Copy out all the data, word for word.

⁂

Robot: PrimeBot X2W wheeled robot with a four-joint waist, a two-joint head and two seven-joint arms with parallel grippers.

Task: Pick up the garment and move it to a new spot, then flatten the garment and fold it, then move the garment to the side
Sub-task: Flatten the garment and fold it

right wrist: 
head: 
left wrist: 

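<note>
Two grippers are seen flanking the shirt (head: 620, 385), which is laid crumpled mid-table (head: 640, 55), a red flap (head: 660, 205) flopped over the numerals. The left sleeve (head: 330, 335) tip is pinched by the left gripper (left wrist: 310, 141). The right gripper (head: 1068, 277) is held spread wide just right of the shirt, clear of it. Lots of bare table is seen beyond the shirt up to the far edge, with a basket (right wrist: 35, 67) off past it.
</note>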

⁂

Result for this exercise:
Robot: PrimeBot X2W wheeled robot with a four-joint waist, a two-joint head and two seven-joint arms with parallel grippers.

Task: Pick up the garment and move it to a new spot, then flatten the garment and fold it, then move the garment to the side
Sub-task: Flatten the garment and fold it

right wrist: 
head: 
left wrist: 

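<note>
Two grippers are seen flanking the shirt (head: 620, 385), which is laid crumpled mid-table (head: 640, 55), a red flap (head: 660, 205) flopped over the numerals. The left sleeve (head: 330, 335) tip is pinched by the left gripper (left wrist: 310, 141). The right gripper (head: 1068, 277) is held spread wide just right of the shirt, clear of it. Lots of bare table is seen beyond the shirt up to the far edge, with a basket (right wrist: 35, 67) off past it.
</note>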

No further output is needed for the exercise.